* _Information provided_:
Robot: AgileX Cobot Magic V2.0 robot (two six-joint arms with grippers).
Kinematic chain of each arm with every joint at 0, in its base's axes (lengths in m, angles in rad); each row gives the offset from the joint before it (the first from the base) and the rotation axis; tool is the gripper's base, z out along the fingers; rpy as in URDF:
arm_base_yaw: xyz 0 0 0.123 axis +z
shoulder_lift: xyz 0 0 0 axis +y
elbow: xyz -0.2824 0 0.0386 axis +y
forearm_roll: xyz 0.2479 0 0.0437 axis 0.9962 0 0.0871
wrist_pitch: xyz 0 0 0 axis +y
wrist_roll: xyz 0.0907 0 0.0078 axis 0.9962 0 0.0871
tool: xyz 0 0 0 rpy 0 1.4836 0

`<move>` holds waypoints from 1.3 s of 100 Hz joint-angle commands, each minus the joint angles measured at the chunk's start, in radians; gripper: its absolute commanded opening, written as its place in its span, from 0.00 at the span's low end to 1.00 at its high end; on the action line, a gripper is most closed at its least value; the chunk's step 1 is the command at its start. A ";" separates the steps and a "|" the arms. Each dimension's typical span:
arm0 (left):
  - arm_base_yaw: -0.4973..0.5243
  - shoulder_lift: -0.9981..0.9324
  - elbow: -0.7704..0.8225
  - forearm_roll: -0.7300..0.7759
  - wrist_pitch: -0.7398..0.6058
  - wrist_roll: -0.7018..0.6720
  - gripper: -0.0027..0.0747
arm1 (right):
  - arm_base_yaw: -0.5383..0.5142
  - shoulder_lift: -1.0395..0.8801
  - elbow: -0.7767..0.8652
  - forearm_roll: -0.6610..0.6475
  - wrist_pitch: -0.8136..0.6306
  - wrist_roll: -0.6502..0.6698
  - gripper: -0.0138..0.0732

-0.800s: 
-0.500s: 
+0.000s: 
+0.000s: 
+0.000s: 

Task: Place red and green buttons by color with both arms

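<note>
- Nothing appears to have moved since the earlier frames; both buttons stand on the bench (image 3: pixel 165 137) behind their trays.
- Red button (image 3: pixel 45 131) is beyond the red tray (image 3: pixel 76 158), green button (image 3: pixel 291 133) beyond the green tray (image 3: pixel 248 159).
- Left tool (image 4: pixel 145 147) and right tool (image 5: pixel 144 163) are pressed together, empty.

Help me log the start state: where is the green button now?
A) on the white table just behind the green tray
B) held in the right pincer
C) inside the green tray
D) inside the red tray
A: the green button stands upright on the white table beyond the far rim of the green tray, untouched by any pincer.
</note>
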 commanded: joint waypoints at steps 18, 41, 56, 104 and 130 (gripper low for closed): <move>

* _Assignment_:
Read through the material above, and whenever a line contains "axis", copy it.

* _Worked solution_:
Kinematic chain of each arm with every joint at 0, in its base's axes (lengths in m, angles in rad); each row gives the offset from the joint before it (the first from the base) and the rotation axis; tool is the gripper's base, z out along the fingers; rpy as in URDF:
arm_base_yaw: xyz 0 0 0.123 axis +z
shoulder_lift: xyz 0 0 0 axis +y
elbow: xyz -0.2824 0 0.0386 axis +y
forearm_roll: xyz 0.2479 0 0.0437 axis 0.9962 0 0.0871
wrist_pitch: xyz 0 0 0 axis +y
wrist_roll: xyz 0.0907 0 0.0078 axis 0.9962 0 0.0871

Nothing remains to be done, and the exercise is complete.